» Activity: For the word "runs", state how many lines below contain it. Give no other text.

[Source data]
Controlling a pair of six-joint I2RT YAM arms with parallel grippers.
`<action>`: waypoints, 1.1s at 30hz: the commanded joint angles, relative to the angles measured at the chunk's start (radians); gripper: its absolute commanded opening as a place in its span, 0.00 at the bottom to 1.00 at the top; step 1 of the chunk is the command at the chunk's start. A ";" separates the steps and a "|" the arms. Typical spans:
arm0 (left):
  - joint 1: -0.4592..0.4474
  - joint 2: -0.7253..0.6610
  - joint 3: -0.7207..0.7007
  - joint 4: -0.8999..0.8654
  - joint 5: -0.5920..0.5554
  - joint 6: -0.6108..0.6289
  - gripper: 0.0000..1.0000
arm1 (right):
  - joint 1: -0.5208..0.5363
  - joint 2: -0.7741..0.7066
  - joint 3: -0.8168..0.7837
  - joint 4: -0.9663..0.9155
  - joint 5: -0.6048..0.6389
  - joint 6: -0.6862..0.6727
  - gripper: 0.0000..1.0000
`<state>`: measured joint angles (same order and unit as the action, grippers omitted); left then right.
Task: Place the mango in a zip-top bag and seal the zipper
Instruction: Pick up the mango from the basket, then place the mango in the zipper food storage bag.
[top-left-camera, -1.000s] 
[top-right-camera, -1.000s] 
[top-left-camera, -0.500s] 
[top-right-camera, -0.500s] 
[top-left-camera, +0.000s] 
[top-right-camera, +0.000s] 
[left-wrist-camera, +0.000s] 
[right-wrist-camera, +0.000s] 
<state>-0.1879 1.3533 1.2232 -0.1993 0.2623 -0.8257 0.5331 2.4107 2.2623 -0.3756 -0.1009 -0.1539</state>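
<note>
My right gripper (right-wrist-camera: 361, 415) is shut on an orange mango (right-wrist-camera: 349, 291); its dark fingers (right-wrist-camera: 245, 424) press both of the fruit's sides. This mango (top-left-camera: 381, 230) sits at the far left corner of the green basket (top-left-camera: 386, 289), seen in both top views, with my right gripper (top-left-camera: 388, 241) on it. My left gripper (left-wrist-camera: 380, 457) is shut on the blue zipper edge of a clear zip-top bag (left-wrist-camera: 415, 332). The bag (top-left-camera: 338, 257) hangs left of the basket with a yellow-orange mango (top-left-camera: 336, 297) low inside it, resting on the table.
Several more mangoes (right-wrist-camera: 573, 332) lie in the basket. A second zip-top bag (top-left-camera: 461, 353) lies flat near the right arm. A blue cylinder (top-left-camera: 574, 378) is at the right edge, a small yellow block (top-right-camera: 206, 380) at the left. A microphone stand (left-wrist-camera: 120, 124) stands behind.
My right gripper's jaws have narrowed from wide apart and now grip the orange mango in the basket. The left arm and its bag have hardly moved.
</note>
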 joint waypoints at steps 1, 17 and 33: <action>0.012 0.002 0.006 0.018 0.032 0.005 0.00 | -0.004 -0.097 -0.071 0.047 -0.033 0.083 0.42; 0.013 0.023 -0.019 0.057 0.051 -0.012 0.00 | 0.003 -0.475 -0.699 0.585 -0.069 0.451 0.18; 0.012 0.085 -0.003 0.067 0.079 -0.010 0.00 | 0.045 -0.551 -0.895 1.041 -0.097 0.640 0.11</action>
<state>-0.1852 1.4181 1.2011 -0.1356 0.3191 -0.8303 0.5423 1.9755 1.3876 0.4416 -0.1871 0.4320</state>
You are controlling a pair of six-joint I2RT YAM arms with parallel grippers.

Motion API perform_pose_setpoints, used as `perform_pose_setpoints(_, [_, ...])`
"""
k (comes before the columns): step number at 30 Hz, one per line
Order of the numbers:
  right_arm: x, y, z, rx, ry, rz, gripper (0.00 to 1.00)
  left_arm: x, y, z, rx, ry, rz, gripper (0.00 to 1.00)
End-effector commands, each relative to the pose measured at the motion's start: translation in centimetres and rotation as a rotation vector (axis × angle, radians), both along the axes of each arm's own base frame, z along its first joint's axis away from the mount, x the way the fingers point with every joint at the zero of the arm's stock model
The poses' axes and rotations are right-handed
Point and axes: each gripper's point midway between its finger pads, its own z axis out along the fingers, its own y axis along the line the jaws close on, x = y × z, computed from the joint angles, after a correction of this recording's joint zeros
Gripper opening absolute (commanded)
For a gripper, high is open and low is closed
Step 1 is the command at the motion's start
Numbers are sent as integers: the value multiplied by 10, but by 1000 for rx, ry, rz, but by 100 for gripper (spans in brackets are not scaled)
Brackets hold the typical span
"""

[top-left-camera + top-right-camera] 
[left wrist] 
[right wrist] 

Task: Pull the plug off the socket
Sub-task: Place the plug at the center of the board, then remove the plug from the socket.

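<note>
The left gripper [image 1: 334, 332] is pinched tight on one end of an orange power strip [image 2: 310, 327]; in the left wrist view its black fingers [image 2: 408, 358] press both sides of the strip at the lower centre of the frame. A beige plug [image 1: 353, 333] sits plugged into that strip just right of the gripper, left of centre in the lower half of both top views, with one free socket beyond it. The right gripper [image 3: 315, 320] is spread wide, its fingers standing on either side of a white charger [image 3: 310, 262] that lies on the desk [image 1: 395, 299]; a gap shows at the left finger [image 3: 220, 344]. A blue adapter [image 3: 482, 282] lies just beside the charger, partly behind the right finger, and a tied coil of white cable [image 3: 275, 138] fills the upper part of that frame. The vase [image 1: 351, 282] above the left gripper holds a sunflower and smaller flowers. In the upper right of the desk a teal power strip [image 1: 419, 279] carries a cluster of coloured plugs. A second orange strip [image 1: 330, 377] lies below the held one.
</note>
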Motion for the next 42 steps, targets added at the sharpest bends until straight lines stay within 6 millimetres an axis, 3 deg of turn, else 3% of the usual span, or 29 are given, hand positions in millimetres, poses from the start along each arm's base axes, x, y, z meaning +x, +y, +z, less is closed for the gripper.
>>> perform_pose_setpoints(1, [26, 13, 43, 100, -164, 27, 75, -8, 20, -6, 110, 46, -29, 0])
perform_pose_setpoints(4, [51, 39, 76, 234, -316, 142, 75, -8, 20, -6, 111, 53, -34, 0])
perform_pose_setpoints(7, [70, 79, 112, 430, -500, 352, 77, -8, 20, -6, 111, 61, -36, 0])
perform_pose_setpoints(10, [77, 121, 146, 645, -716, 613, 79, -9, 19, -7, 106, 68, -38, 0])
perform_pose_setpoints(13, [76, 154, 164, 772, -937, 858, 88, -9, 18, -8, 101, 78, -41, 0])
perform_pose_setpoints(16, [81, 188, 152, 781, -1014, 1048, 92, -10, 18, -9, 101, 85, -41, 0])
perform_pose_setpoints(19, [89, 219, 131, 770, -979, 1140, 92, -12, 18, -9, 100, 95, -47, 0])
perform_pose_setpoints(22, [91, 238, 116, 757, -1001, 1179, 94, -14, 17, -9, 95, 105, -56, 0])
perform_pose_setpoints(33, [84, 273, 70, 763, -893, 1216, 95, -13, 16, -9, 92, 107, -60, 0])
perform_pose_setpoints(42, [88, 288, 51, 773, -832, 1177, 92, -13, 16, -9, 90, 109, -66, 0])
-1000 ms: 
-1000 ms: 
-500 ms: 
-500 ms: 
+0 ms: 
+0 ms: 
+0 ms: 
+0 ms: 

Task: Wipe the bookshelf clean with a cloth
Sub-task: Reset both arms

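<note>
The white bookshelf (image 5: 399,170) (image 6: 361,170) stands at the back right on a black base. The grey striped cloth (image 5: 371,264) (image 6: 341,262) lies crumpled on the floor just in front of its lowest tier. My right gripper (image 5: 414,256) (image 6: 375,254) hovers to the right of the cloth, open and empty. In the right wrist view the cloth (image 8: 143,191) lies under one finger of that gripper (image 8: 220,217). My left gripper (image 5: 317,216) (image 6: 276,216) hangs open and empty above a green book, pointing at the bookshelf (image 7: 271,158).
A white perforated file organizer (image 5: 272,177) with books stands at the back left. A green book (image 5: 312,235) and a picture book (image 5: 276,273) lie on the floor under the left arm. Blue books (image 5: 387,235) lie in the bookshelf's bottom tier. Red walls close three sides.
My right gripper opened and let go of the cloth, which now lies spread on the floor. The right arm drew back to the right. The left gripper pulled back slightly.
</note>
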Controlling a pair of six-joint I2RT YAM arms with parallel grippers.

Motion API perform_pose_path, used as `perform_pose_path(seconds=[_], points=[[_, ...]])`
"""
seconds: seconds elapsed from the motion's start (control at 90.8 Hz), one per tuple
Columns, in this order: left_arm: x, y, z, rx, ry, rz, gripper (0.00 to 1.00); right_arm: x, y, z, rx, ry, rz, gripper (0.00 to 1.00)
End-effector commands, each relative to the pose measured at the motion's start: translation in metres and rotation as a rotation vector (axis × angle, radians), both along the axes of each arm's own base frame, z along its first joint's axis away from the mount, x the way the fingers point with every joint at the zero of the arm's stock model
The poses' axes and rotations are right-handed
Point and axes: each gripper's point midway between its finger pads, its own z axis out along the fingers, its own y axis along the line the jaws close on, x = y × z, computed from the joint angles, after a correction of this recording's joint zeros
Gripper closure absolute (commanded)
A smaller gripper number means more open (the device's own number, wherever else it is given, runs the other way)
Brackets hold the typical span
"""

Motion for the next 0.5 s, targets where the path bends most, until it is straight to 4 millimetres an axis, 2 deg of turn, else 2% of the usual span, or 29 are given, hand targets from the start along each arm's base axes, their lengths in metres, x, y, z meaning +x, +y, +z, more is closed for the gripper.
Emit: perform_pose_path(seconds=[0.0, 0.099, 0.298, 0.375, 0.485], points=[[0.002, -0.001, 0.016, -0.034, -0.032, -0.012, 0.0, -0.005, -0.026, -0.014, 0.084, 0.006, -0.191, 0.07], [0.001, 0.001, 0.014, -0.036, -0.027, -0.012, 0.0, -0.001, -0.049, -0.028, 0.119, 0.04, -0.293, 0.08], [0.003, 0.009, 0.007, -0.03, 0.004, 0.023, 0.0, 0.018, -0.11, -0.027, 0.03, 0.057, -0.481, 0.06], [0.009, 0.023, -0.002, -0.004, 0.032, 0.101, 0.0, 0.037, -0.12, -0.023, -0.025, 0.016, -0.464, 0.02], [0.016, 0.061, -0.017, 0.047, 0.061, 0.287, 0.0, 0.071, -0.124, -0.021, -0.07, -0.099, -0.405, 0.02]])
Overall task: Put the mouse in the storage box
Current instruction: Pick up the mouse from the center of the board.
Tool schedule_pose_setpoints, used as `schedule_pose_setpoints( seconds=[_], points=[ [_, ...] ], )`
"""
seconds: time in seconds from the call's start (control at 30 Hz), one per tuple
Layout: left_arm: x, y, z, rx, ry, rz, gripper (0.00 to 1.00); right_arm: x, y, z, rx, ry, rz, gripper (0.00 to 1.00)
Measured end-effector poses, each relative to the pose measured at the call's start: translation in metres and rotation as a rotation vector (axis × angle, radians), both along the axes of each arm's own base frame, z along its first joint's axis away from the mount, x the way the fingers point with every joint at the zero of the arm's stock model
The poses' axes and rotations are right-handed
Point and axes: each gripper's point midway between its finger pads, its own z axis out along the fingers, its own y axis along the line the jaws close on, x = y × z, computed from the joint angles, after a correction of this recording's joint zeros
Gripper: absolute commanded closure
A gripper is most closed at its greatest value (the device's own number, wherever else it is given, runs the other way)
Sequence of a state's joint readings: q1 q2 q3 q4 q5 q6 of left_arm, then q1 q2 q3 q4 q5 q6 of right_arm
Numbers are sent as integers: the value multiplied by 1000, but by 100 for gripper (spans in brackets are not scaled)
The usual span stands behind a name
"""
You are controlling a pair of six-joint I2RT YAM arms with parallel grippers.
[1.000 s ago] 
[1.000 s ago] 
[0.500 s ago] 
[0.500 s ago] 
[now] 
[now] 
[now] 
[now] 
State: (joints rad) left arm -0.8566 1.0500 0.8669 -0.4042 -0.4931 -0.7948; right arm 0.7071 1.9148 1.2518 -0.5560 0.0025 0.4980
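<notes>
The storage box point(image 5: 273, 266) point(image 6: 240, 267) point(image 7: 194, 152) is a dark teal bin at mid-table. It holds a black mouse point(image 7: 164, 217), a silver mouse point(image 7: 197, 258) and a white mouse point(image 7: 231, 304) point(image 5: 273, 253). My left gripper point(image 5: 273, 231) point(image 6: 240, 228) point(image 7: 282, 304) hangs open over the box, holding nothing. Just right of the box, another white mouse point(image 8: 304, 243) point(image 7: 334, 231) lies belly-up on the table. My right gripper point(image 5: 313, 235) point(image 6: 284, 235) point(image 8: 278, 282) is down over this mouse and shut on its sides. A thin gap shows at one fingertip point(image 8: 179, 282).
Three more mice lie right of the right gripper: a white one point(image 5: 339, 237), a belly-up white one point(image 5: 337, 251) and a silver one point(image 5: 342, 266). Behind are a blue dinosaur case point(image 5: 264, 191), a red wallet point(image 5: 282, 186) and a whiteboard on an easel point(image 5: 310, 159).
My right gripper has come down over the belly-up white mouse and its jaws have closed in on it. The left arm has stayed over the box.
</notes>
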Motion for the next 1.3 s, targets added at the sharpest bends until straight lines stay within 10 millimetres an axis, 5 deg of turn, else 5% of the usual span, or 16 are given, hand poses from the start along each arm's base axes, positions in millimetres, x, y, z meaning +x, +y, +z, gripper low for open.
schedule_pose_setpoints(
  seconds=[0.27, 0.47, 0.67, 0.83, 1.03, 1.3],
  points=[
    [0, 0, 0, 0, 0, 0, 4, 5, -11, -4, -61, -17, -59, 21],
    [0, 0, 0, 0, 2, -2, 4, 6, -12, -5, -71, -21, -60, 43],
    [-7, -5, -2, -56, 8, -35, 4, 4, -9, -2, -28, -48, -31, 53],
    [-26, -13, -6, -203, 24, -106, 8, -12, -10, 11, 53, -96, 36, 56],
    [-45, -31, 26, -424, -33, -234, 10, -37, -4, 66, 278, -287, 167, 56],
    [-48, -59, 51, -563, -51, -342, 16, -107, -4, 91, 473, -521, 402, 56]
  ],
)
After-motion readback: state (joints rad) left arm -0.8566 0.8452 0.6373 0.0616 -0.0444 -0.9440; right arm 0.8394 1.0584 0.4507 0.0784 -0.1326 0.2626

» Solution for this exercise: 2